__Task prompt__
Check each line of the material below, and copy it if it holds the string "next".

:: Given entries ::

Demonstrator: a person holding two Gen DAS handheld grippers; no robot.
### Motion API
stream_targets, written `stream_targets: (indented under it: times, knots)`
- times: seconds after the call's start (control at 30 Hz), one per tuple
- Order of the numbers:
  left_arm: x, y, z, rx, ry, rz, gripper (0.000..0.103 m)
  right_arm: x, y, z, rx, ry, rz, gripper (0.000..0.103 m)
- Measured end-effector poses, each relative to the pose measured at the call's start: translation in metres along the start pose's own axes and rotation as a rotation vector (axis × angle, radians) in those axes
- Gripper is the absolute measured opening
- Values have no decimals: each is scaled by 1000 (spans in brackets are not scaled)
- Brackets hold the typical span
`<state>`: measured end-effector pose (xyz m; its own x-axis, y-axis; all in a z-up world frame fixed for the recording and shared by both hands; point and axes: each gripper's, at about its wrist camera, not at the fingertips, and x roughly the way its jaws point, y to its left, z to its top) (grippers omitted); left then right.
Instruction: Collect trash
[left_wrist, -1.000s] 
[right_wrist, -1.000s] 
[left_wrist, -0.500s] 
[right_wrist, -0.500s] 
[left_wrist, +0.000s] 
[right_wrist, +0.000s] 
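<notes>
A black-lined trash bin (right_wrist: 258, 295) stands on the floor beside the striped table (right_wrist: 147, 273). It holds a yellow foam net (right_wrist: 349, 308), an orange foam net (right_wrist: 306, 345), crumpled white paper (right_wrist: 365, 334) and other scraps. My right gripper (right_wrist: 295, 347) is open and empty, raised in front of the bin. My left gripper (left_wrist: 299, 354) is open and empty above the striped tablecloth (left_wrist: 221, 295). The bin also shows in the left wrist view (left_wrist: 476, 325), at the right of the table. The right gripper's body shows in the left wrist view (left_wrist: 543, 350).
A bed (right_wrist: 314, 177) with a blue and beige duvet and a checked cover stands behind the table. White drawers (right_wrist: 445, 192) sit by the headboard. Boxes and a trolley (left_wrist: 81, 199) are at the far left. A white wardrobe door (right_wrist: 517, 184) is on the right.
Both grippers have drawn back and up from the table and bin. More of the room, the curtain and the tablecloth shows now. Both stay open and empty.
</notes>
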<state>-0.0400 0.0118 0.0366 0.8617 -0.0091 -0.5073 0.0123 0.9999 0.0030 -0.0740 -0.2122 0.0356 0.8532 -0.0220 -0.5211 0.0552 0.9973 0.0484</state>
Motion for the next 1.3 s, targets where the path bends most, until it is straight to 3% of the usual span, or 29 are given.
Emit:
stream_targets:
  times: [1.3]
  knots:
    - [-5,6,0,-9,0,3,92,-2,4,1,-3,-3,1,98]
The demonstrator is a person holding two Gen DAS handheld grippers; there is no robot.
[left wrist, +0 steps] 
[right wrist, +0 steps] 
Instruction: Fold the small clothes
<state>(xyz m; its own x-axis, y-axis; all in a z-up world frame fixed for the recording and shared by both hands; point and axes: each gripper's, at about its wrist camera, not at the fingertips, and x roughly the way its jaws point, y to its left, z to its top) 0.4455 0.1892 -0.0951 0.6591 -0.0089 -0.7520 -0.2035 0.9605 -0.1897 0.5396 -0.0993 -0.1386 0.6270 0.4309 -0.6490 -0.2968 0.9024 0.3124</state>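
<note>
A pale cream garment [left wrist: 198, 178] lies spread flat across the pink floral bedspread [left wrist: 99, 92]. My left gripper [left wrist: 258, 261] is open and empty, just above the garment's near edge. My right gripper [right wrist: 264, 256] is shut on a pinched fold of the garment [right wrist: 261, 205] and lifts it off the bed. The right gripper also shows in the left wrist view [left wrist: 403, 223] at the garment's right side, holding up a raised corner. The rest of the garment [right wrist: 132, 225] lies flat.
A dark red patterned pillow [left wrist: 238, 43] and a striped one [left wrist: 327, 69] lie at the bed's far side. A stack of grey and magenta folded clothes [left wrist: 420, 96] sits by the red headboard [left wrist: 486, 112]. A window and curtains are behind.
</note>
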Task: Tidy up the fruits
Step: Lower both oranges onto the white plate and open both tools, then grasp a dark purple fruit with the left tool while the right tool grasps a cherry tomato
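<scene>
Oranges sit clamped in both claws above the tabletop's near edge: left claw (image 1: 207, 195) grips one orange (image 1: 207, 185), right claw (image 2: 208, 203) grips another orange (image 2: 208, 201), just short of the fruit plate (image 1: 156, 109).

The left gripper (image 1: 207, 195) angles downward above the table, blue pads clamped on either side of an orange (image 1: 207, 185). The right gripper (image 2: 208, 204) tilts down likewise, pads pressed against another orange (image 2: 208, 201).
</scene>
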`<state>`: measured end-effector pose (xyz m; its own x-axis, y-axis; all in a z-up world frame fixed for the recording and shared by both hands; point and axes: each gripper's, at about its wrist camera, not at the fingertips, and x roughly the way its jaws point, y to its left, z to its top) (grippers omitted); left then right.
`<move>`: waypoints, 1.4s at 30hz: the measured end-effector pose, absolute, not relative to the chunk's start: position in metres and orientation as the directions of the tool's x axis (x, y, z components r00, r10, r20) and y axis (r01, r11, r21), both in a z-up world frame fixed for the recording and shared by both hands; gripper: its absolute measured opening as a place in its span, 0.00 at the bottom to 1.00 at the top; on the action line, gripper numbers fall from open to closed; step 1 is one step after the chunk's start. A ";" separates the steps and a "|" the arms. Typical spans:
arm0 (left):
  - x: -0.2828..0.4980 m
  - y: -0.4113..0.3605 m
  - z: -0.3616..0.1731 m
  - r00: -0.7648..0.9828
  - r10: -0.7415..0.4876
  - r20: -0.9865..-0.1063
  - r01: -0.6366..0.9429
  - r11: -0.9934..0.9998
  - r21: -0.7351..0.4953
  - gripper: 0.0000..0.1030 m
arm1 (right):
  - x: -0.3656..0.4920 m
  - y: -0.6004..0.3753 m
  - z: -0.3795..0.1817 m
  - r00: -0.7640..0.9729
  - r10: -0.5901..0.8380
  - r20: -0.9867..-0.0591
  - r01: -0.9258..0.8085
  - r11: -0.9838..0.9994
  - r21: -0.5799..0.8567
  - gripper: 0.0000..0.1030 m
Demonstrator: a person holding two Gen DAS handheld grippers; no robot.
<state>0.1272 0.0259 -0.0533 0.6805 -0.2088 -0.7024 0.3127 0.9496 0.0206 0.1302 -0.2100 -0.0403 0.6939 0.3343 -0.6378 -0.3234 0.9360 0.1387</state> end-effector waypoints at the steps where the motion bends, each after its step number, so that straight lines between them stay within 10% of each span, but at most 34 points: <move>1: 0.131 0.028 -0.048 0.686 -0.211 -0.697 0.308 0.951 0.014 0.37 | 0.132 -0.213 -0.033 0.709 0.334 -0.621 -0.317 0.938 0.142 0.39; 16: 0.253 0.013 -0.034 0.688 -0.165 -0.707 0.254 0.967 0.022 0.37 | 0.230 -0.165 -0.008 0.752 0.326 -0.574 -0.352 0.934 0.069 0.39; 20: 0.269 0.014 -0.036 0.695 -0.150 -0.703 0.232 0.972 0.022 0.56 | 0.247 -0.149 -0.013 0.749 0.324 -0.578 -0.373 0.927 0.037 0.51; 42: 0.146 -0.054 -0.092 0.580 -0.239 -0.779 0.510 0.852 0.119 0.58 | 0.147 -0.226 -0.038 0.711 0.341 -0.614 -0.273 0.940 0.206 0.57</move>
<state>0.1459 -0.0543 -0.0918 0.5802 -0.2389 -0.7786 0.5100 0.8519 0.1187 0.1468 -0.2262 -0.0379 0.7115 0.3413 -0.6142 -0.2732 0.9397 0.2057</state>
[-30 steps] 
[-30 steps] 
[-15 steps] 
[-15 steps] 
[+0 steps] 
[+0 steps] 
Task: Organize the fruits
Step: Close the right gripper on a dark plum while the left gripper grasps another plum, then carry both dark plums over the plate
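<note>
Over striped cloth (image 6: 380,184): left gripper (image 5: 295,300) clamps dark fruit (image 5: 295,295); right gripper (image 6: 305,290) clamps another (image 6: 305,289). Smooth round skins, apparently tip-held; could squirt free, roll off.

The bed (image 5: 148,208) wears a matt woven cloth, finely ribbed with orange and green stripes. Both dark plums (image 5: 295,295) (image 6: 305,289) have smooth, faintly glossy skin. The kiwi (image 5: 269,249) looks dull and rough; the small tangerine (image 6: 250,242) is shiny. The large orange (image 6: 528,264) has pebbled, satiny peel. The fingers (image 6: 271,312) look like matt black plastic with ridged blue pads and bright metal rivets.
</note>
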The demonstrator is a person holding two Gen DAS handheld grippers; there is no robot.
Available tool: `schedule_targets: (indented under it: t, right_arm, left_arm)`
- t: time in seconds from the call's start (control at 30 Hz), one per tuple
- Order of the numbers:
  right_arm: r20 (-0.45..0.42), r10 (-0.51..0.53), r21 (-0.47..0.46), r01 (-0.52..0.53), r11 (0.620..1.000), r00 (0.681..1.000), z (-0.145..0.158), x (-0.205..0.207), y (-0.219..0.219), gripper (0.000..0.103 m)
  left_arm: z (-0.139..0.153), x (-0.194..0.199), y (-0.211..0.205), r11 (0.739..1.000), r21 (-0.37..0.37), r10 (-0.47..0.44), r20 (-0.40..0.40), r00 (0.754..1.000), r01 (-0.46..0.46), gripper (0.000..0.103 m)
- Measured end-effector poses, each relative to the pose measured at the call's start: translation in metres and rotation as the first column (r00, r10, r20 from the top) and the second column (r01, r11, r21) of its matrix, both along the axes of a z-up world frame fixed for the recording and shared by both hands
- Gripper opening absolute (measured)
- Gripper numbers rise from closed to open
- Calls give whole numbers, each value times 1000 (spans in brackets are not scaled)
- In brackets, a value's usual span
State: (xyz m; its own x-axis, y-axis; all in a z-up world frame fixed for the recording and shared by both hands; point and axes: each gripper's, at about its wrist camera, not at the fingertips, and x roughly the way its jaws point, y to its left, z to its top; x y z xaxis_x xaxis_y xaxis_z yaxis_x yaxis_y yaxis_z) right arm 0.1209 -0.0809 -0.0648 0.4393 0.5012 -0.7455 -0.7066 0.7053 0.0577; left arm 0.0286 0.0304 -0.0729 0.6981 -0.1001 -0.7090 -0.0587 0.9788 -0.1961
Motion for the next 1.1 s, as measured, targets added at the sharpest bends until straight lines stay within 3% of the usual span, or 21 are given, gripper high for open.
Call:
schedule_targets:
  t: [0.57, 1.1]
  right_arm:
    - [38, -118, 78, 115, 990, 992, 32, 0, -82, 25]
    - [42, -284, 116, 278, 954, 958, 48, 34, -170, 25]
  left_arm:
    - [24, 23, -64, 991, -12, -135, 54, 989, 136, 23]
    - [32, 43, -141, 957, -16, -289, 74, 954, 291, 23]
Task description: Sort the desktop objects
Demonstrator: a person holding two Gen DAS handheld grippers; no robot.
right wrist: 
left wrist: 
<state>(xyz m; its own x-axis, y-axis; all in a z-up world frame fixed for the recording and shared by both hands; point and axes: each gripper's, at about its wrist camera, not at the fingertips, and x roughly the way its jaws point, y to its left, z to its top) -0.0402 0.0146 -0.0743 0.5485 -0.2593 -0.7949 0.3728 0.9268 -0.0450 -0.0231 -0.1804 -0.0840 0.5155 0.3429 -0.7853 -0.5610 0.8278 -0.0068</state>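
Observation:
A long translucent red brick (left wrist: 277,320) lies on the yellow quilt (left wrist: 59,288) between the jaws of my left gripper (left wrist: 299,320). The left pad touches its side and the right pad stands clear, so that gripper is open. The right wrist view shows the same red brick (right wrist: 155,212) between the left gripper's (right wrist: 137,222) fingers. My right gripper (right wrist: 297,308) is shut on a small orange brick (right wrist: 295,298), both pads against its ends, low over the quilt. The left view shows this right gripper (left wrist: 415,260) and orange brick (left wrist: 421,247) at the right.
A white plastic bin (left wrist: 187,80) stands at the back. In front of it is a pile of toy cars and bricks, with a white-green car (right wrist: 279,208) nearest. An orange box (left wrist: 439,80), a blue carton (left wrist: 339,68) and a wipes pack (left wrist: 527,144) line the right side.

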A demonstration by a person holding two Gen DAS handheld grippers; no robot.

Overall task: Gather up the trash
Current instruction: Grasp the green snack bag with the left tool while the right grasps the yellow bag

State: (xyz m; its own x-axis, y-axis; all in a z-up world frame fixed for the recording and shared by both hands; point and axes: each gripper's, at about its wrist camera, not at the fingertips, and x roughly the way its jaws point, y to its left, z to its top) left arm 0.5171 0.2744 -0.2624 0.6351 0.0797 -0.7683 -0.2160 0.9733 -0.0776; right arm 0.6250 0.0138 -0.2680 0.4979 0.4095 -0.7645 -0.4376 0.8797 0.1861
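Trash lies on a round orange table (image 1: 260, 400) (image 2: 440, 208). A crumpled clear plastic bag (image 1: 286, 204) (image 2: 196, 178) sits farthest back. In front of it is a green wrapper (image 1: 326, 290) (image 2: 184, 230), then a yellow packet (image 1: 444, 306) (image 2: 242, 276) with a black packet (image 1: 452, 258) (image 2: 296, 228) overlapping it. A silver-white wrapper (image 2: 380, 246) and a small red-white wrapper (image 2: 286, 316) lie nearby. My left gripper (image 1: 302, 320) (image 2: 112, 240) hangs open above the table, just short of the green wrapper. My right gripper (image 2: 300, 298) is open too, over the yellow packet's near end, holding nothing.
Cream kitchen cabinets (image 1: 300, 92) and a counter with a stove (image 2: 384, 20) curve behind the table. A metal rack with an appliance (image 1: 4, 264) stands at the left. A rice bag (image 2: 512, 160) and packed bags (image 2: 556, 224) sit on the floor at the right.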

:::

__Result of this exercise__
Motion for the next 1.3 s, targets where the path bends most, until it is straight to 3% of the usual span, or 29 are given.
Motion for the next 1.1 s, as measured, targets added at the sharpest bends until straight lines stay within 3% of the usual span, or 21 are given, gripper high for open.

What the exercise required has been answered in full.